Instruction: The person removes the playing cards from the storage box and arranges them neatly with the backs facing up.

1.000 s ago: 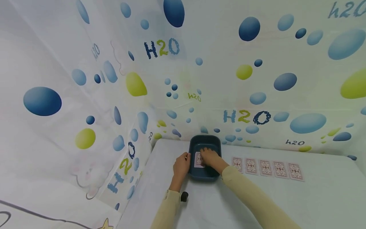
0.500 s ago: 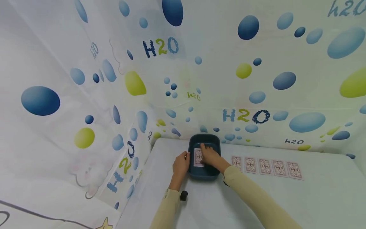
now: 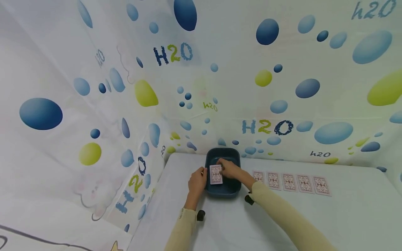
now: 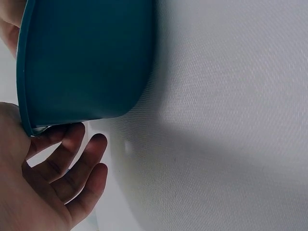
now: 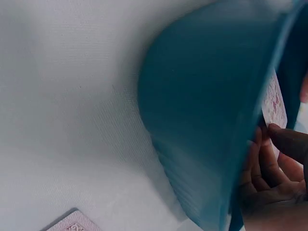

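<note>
A dark teal plastic bin (image 3: pixel 232 191) stands on the white table. On its left side my left hand (image 3: pixel 197 181) holds the rim, with thumb over the edge and fingers curled against the outer wall in the left wrist view. Inside the bin, my right hand (image 3: pixel 231 170) pinches a playing card (image 3: pixel 215 174) by its right edge, its red-patterned back facing up. In the right wrist view, thumb and fingers meet at the edge of the card (image 5: pixel 275 103), partly hidden behind the bin wall (image 5: pixel 207 86).
Several playing cards (image 3: pixel 288 182) lie in a row to the right of the bin, red backs up; my right forearm overlaps the nearest. A white curtain (image 3: pixel 226 90) with blue and green bubbles rises behind and left. Dark wrist pieces (image 3: pixel 201 215) sit beneath my sleeves.
My right fingers have drawn together from over the card to its right edge, so more of its back shows. The card is slightly turned. My left hand stays at the bin's rim.
</note>
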The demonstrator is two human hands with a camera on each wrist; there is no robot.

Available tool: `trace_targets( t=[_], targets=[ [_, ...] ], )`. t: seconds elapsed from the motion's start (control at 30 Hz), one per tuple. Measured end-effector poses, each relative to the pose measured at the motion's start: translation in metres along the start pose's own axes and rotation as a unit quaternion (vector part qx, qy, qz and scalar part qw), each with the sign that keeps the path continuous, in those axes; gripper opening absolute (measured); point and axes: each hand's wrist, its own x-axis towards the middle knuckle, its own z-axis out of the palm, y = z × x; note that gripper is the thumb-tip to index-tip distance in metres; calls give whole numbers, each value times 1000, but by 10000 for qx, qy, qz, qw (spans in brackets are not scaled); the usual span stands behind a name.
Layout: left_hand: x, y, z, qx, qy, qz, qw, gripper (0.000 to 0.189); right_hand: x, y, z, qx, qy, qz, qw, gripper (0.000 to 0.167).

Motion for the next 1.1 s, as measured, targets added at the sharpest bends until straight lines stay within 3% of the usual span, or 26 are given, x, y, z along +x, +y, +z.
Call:
trace_targets(
  t=[0.4, 0.77, 1.1],
  targets=[
    [-1, 3, -2, -38, 5, -5, 10000, 29, -29, 16, -41, 708, 184, -560, 9957, 39],
    [-2, 1, -1, 47, 12, -15, 10000, 29, -57, 43, -62, 831, 344, -304, 9955, 41],
    [-3, 0, 0, -22, 10, 7, 10000, 29, -87, 84, -84, 1033, 502, -566, 9918, 46]
  ],
)
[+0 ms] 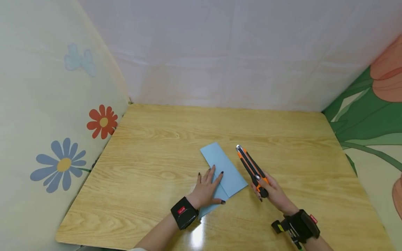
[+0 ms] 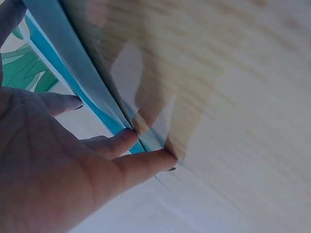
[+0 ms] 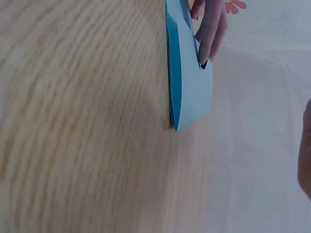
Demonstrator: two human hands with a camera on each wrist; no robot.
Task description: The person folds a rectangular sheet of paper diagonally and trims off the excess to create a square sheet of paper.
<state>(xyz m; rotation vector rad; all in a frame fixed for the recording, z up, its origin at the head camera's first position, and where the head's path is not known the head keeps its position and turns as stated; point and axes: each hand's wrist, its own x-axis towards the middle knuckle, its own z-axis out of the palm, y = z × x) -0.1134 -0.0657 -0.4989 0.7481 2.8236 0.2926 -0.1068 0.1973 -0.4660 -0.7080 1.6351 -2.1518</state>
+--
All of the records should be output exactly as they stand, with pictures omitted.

RESULT
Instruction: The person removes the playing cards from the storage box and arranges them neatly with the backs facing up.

1.000 s ago: 
0.500 s ago: 
now: 
now: 
now: 

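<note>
A dark teal plastic bin (image 3: pixel 232 191) stands on the white table. On its left side my left hand (image 3: pixel 197 181) holds the rim, with thumb over the edge and fingers curled against the outer wall in the left wrist view. Inside the bin, my right hand (image 3: pixel 231 170) pinches a playing card (image 3: pixel 215 174) by its right edge, its red-patterned back facing up. In the right wrist view, thumb and fingers meet at the edge of the card (image 5: pixel 275 103), partly hidden behind the bin wall (image 5: pixel 207 86).
Several playing cards (image 3: pixel 288 182) lie in a row to the right of the bin, red backs up; my right forearm overlaps the nearest. A white curtain (image 3: pixel 226 90) with blue and green bubbles rises behind and left. Dark wrist pieces (image 3: pixel 201 215) sit beneath my sleeves.
My right fingers have drawn together from over the card to its right edge, so more of its back shows. The card is slightly turned. My left hand stays at the bin's rim.
</note>
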The demonstrator is two human hands with a camera on each wrist; there is no robot.

Available tool: `trace_targets( t=[_], targets=[ [_, ...] ], )`. t: seconds elapsed from the motion's start (control at 30 Hz), one per tuple. Measured end-effector poses, each relative to the pose measured at the motion's start: translation in metres along the start pose's own axes and rotation as a unit quaternion (vector part qx, qy, qz and scalar part qw), each with the sign that keeps the path continuous, in those axes; gripper opening absolute (measured); point and axes: each hand's wrist, its own x-axis towards the middle knuckle, its own z-axis out of the palm, y = z × x; note that gripper is the thumb-tip to index-tip distance in metres; calls give whole numbers, each value times 1000, but by 10000 for qx, qy, qz, qw (spans in brackets are not scaled); the usual span stands behind a name.
Layout: left_hand: x, y, z, qx, qy, qz, qw, gripper (0.000 to 0.189); right_hand: x, y, z, qx, qy, qz, qw, gripper (0.000 to 0.167).

Motion for the next 1.1 s, as measured, targets added at the sharpest bends until straight lines stay within 3% of the usual span, or 26 are given, x, y, z along +x, +y, +z.
Call:
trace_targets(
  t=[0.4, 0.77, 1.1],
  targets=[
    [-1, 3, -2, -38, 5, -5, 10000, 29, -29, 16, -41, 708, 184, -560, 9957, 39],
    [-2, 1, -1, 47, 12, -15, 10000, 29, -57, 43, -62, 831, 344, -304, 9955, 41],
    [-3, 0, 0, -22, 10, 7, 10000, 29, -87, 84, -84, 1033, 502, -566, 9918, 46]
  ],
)
[+0 ms] 
[+0 ms] 
[+0 ms] 
Demonstrator: two human hands with a camera on each wrist; no robot.
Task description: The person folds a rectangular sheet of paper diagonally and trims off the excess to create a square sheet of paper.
<state>(xyz m; rotation vector rad; all in a frame fixed for the recording, z up, its origin at the head camera's first position, and where the head's path is not known the head keeps its position and turns as stated; point and axes: each hand's wrist, its own x-axis towards the middle knuckle, its own z-axis out of the palm, y = z × x) -0.1134 -0.0657 -0.4989 0.7481 2.8236 0.2926 -0.1068 0.1973 -0.4660 -0.7080 1.6351 -2.1518</state>

No more work is needed on this answer.